Core Data Structures

DTOs for media analysis and processing with FileBackedDTO support for zero-copy transfer

TimeRange

Represents a specific temporal segment within a media file. Used by analysis plugins to mark regions of interest (VAD segments, scene boundaries, etc.).


TimeRange


def TimeRange(
    start:float, end:float, label:str='segment', confidence:Optional=None, payload:Dict=<factory>
)->None:

Represents a temporal segment within a media file.

# Test TimeRange creation
segment = TimeRange(
    start=1.5,
    end=3.2,
    label="speech",
    confidence=0.95,
    payload={"speaker_id": "speaker_01"}
)

print(f"TimeRange: {segment.start}s - {segment.end}s")
print(f"Label: {segment.label}")
print(f"Confidence: {segment.confidence}")
print(f"Payload: {segment.payload}")
print(f"\nAs dict: {segment.to_dict()}")
TimeRange: 1.5s - 3.2s
Label: speech
Confidence: 0.95
Payload: {'speaker_id': 'speaker_01'}

As dict: {'start': 1.5, 'end': 3.2, 'label': 'speech', 'confidence': 0.95, 'payload': {'speaker_id': 'speaker_01'}}

MediaMetadata

Standard container for basic media file information (duration, codec, streams, etc.).


MediaMetadata


def MediaMetadata(
    path:str, duration:float, format:str, size_bytes:int, video_streams:List=<factory>, audio_streams:List=<factory>
)->None:

Container for media file metadata.

# Test MediaMetadata creation
metadata = MediaMetadata(
    path="/path/to/video.mp4",
    duration=120.5,
    format="mp4",
    size_bytes=15_000_000,
    video_streams=[{"codec": "h264", "width": 1920, "height": 1080, "fps": 30}],
    audio_streams=[{"codec": "aac", "sample_rate": 48000, "channels": 2}]
)

print(f"File: {metadata.path}")
print(f"Duration: {metadata.duration}s")
print(f"Format: {metadata.format}")
print(f"Size: {metadata.size_bytes / 1_000_000:.2f} MB")
print(f"Video streams: {metadata.video_streams}")
print(f"Audio streams: {metadata.audio_streams}")
File: /path/to/video.mp4
Duration: 120.5s
Format: mp4
Size: 15.00 MB
Video streams: [{'codec': 'h264', 'width': 1920, 'height': 1080, 'fps': 30}]
Audio streams: [{'codec': 'aac', 'sample_rate': 48000, 'channels': 2}]

MediaAnalysisResult

Standard output for media analysis plugins. Implements FileBackedDTO for zero-copy transfer between Host and Worker processes.


MediaAnalysisResult


def MediaAnalysisResult(
    ranges:List, metadata:Dict=<factory>
)->None:

Standard output for media analysis plugins.
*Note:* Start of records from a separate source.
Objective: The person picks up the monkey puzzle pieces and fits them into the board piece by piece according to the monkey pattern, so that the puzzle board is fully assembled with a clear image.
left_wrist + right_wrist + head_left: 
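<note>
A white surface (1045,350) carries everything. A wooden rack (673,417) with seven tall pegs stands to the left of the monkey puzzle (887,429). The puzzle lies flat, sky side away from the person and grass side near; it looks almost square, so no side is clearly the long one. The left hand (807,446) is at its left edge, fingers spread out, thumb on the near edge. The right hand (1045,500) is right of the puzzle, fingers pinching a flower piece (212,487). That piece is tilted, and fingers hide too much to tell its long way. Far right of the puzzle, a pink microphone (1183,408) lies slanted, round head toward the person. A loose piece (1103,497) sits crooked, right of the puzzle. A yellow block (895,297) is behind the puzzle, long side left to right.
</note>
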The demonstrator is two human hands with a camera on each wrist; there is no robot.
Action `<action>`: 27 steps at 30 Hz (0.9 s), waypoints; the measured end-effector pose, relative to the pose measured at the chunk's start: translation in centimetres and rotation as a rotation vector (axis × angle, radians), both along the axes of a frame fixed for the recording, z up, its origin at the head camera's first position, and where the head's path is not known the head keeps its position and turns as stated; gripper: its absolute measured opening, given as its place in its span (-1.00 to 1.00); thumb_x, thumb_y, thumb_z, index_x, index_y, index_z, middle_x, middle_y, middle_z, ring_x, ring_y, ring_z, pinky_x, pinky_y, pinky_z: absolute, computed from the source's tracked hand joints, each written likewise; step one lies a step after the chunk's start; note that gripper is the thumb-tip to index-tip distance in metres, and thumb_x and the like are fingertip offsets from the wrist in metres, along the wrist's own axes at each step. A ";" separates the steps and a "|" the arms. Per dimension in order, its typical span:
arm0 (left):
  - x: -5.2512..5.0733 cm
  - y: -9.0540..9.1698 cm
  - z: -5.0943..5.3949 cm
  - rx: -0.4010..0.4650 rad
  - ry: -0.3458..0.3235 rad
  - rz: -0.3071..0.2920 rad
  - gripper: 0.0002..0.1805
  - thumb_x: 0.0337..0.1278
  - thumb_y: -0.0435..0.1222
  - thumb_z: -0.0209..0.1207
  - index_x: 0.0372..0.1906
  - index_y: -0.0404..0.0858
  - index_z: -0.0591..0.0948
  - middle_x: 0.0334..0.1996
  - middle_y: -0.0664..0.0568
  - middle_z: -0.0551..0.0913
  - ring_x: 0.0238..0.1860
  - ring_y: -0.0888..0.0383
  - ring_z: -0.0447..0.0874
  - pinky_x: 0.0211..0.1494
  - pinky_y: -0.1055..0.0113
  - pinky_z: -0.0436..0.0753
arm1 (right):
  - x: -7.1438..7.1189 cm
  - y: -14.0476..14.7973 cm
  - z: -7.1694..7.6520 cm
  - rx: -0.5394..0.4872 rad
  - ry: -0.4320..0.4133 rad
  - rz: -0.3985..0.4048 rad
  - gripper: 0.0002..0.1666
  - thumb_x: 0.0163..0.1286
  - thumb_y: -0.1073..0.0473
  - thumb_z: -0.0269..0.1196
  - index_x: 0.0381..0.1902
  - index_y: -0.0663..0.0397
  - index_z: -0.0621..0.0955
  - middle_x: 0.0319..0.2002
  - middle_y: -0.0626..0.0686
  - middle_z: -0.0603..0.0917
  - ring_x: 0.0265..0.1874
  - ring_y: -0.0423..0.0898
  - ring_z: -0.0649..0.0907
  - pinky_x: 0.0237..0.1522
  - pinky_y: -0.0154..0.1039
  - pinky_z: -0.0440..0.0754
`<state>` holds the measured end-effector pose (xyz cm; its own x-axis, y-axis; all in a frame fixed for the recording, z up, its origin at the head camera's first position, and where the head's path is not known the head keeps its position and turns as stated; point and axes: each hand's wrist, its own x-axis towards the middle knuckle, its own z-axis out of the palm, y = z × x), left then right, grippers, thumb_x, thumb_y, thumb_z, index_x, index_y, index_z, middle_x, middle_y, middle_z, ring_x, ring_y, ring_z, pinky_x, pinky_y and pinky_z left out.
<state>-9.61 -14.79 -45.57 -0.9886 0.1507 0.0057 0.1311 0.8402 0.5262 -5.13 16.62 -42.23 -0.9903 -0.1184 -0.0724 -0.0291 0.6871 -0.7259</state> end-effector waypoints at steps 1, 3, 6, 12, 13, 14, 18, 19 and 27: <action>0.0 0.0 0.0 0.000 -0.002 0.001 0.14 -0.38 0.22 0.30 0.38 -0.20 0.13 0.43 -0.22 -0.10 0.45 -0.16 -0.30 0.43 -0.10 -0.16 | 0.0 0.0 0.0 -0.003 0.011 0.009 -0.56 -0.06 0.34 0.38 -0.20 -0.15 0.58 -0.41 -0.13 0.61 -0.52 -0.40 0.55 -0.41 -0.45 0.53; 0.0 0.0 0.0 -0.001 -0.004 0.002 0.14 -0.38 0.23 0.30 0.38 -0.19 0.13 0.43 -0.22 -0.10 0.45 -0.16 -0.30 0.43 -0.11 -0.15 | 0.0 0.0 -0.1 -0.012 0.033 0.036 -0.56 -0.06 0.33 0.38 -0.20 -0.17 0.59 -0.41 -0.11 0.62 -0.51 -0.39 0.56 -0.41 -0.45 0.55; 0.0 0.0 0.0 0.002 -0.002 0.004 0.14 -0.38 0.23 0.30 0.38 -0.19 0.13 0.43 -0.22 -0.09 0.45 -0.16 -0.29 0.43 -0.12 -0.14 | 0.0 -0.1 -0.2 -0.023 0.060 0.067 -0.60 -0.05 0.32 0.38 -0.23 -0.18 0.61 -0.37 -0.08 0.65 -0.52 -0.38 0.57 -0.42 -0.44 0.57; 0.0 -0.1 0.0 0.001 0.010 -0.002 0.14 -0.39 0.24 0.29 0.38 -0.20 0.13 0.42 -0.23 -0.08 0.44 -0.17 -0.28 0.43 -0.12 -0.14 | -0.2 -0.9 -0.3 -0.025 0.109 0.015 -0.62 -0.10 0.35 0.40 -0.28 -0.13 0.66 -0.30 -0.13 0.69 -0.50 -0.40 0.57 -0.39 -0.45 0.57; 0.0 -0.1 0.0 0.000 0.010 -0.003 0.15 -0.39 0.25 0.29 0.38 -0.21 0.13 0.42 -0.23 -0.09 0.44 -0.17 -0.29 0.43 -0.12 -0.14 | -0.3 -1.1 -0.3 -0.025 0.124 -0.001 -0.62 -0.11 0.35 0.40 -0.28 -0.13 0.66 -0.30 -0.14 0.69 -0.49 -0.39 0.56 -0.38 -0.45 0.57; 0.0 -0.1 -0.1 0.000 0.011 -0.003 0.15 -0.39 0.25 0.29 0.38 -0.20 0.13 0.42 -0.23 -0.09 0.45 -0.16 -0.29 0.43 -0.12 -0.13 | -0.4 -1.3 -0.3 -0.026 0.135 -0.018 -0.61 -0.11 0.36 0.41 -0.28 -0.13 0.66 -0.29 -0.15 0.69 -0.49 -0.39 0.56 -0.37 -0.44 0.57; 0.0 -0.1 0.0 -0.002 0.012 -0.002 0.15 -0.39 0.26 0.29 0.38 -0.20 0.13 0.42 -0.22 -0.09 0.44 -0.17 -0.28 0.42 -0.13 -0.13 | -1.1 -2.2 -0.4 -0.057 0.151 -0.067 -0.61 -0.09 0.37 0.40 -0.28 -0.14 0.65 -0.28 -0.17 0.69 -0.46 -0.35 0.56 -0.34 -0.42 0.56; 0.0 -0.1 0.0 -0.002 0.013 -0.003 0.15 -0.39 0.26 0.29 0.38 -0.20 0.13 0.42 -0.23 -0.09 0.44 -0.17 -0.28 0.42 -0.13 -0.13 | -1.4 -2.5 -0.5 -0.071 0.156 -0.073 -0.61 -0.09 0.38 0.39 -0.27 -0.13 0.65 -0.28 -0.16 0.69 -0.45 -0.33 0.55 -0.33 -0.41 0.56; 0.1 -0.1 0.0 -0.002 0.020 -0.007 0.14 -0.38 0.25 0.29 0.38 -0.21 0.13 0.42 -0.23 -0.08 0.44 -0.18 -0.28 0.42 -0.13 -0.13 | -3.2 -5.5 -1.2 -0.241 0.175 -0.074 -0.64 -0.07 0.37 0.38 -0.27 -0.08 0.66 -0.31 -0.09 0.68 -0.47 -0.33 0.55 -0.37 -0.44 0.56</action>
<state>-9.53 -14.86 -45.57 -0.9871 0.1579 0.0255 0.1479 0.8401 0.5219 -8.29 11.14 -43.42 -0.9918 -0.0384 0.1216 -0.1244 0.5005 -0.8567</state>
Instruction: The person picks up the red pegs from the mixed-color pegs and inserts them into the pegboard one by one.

# Test MediaAnalysisResult creation
result = MediaAnalysisResult(
    ranges=[
        TimeRange(start=0.0, end=2.5, label="speech", confidence=0.98),
        TimeRange(start=2.5, end=4.0, label="silence", confidence=0.99),
        TimeRange(start=4.0, end=8.5, label="speech", confidence=0.95),
    ],
    metadata={"total_speech": 7.0, "total_silence": 1.5, "model": "silero-vad"}
)

print(f"Number of segments: {len(result.ranges)}")
for r in result.ranges:
    print(f"  {r.label}: {r.start}s - {r.end}s (conf: {r.confidence})")
print(f"Metadata: {result.metadata}")

# Test FileBackedDTO protocol
print(f"Implements FileBackedDTO: {isinstance(result, FileBackedDTO)}")

# Test to_temp_file (this is what the Proxy calls)
temp_path = result.to_temp_file()
print(f"Saved to temp file: {temp_path}")

# Verify the file exists
import os
print(f"File exists: {os.path.exists(temp_path)}")
print(f"File size: {os.path.getsize(temp_path)} bytes")

# Test from_file (round-trip)
loaded = MediaAnalysisResult.from_file(temp_path)
print(f"\nLoaded {len(loaded.ranges)} ranges from file")
print(f"Loaded metadata: {loaded.metadata}")

# Clean up
os.unlink(temp_path)
Number of segments: 3
  speech: 0.0s - 2.5s (conf: 0.98)
  silence: 2.5s - 4.0s (conf: 0.99)
  speech: 4.0s - 8.5s (conf: 0.95)
Metadata: {'total_speech': 7.0, 'total_silence': 1.5, 'model': 'silero-vad'}
Implements FileBackedDTO: True
Saved to temp file: /tmp/tmphqdcgxmu.json
File exists: True
File size: 339 bytes

Loaded 3 ranges from file
Loaded metadata: {'total_speech': 7.0, 'total_silence': 1.5, 'model': 'silero-vad'}